Les fraudes à l’étranger représentent un fléau grandissant qui pèse lourdement sur l’économie française. Chaque année, des milliards d’euros échappent aux caisses de l’État, alimentant un scandale financier aux ramifications internationales.
Ces pratiques frauduleuses, souvent complexes et bien orchestrées, mettent en lumière les failles d’un système qui peine à se protéger efficacement. Alors que la France intensifie ses efforts pour endiguer ce phénomène, il est crucial de comprendre les mécanismes en jeu et les conséquences économiques qui en découlent. Cet article explore les dessous de ces fraudes et leur impact sur le pays.
L’ampleur des fraudes à la sécurité sociale chez les retraités vivant à l’étranger
Les retraités français résidant hors de France, dont 89 % sont nés à l’étranger, représentent environ deux millions de personnes. Ils se concentrent principalement en Algérie, au Maroc, en Espagne, au Portugal et en Italie. Cette répartition géographique est scrutée par la Cour des comptes qui a révélé que des erreurs dans le versement des pensions coûtent chaque année plus de 100 millions d’euros au régime général, montant doublé si l’on inclut le régime complémentaire.

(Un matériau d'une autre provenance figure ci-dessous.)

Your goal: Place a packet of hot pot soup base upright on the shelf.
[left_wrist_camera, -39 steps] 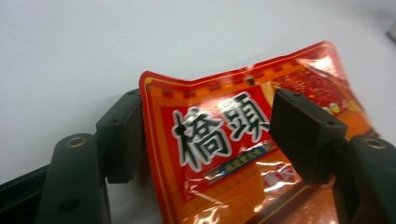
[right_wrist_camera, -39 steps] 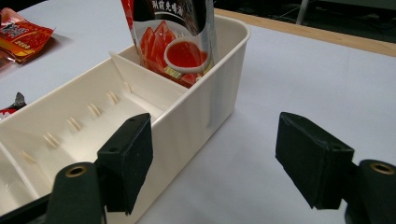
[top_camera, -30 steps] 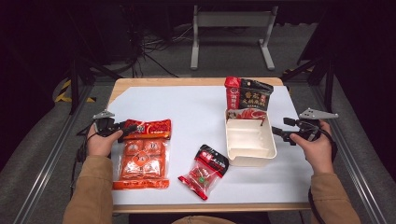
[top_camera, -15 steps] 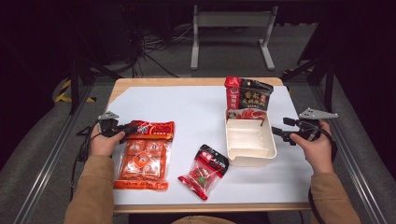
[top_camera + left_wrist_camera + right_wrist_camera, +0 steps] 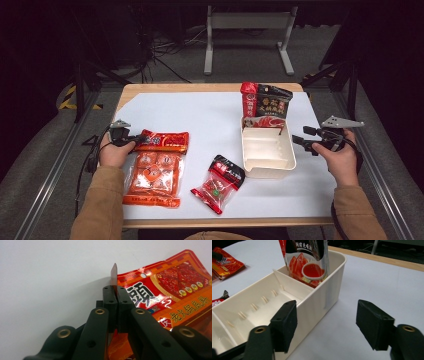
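So you're working on the white table (image 5: 200, 120), and the job looks like getting packets into the cream tray (image 5: 267, 161) over on your right side, which already has 1 dark packet (image 5: 265, 102) standing upright in its far compartment while the nearer compartments look free. The thing in hand is the big orange packet (image 5: 155, 170) lying flat near the table's left edge, with the smaller red packet (image 5: 220, 182) sitting loose between it and the tray. Your left gripper (image 5: 114, 293) has its jaws squeezed fully together on the top corner of the orange packet, and in the left gripper view you can see a thin sliver of the foil edge poking up between them, so I'd say the bite is pretty shallow. If it were me, I'd lift slow and straight up first, because a floppy bag held by 1 corner is going to swing and could slide out of a pinch that thin. Carry it high enough to pass over the red packet, then let it hang vertical so it drops edge-first into an open compartment instead of flopping across the rim. Your right gripper (image 5: 327, 320) is wide open with nothing in it, hovering just beside the tray's near wall, with 1 jaw over the tray's rim and the other out past the wall. I'd use it to steady the tray so it doesn't skid when the bag lands.
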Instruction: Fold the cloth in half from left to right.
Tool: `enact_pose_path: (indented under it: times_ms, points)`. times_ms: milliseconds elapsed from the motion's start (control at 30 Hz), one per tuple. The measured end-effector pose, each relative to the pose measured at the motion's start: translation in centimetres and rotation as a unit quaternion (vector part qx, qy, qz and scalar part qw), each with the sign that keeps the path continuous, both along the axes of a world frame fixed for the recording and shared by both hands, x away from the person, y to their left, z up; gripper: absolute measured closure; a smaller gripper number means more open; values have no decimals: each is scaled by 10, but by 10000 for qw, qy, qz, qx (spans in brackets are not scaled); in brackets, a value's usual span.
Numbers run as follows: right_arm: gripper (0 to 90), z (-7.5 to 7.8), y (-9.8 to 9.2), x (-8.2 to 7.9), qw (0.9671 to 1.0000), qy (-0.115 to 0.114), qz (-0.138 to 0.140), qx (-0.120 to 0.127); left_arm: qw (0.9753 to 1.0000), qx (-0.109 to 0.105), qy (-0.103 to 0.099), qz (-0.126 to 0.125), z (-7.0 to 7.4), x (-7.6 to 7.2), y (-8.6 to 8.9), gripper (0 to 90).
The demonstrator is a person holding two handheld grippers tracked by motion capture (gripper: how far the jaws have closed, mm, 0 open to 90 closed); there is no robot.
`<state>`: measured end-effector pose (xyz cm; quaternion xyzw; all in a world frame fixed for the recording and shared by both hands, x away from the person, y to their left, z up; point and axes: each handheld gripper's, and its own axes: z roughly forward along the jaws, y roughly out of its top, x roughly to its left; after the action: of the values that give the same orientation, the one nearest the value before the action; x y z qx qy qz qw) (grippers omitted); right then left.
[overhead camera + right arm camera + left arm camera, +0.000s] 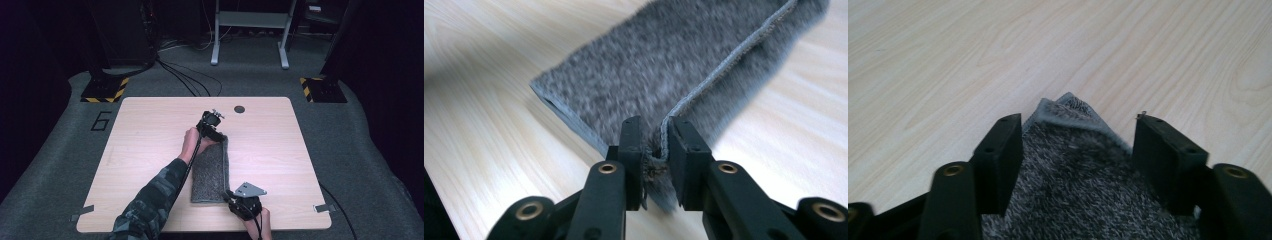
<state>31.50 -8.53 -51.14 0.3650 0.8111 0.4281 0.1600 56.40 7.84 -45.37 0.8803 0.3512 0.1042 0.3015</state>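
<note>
**Pale wooden table, folded grey towel held at both ends**

Pale wood-grain table (150, 150) on grey carpet, seen from above the near edge; dark room beyond.

Near edge: right gripper (235, 199), held in a hand at the bottom of the high view, jaws nearly together and clamped on the near right corner of the towel (211, 172). In the right gripper view, hem of the towel (724, 70) pinched between the two black jaws, fabric running up and away from them.

Middle: towel folded to a narrow strip, flat on the table, long axis running from near edge to far edge, roughly in line from one gripper to the other.

Far end: left gripper (214, 131), reached forward on a camouflage sleeve (150, 202), at the far end of the strip. In the left gripper view, jaws well apart, straddling the far corner of the towel (1068, 107), which peaks between them; fabric under and between the jaws, not pinched.

Beyond: small dark round hole (239, 109) in the tabletop, cables (190, 80) on the floor, a pale metal stand (250, 30), striped black-and-yellow bases (105, 90) at either side.

Key relation: strip lengthwise between the grippers, right end gripped, left end only bracketed; likely next, closing of the left jaws on the far corner.
</note>
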Motion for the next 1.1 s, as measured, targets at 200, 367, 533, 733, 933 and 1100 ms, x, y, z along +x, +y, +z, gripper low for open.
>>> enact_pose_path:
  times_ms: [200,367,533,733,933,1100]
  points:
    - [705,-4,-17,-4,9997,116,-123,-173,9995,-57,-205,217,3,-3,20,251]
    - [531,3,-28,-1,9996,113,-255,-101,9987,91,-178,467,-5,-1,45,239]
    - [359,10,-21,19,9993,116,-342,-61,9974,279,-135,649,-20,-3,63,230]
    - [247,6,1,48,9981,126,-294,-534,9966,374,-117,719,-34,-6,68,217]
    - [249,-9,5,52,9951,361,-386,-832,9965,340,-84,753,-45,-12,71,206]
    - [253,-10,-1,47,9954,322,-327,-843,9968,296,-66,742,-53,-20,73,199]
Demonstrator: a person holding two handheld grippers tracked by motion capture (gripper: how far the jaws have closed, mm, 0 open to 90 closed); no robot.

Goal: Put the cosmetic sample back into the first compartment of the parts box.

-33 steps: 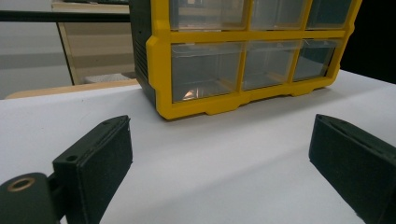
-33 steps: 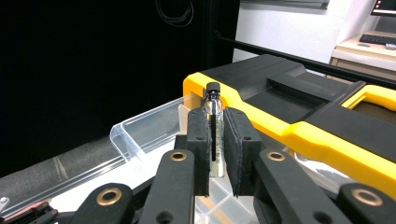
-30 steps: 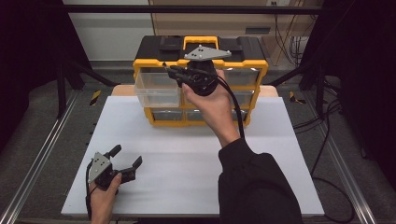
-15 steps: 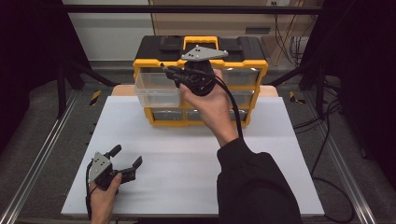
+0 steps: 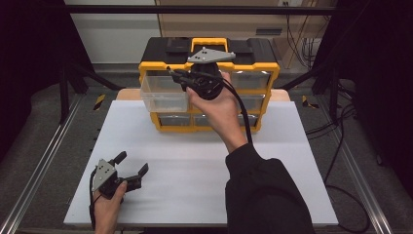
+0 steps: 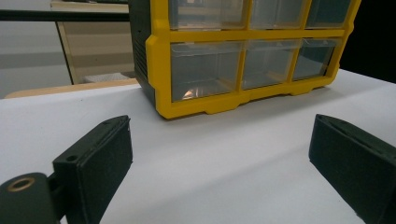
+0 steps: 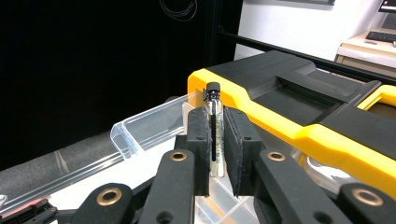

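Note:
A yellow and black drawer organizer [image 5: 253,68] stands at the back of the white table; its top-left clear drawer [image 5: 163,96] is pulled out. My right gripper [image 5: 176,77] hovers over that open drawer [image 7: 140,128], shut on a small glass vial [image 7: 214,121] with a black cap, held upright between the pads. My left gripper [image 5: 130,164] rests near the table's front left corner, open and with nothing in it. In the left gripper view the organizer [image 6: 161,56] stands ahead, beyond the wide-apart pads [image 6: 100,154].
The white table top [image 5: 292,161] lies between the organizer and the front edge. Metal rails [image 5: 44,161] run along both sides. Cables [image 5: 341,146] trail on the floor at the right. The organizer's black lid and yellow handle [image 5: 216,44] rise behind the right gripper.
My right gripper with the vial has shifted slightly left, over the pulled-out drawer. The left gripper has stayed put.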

Les fraudes à l’existence, notamment lorsque les décès ne sont pas signalés, sont particulièrement préoccupantes, avec des pertes estimées entre 40 et 80 millions d’euros rien qu’en Algérie.
Les fraudes à l’ASPA et leurs conséquences financières
En Europe, la fraude liée à l’Allocation de solidarité aux personnes âgées (ASPA) est prédominante. Cette allocation, destinée aux résidents français, continue d’être perçue par certains retraités ayant quitté le territoire sans déclarer leur départ.
En 2021, cette fraude représentait 43 millions d’euros, soit 28 % des pensions indûment versées, bien que ces prestations ne constituent que 3 % des allocations légales. La Cour des comptes a évalué ce phénomène en analysant les bénéficiaires n’ayant pas sollicité de soins médicaux sur une longue période.
Stratégies et mesures pour lutter contre les fraudes
La lutte contre la fraude aux pensions de retraite se heurte à des obstacles significatifs, notamment le manque de coopération internationale. Par exemple, l’Algérie ne partage pas ses données d’état civil, rendant difficile la vérification des décès. Pour contrer ces fraudes, la caisse de retraite impose désormais aux retraités algériens de plus de 90 ans de prouver leur existence en personne au consulat tous les trois ans, en complément du certificat annuel.
Cette mesure pourrait s’étendre à d’autres pays d’ici 2027. Bien que prometteuse, son efficacité dépendra de sa mise en œuvre rigoureuse et de l’amélioration continue des collaborations internationales pour garantir une gestion transparente et équitable des fonds publics.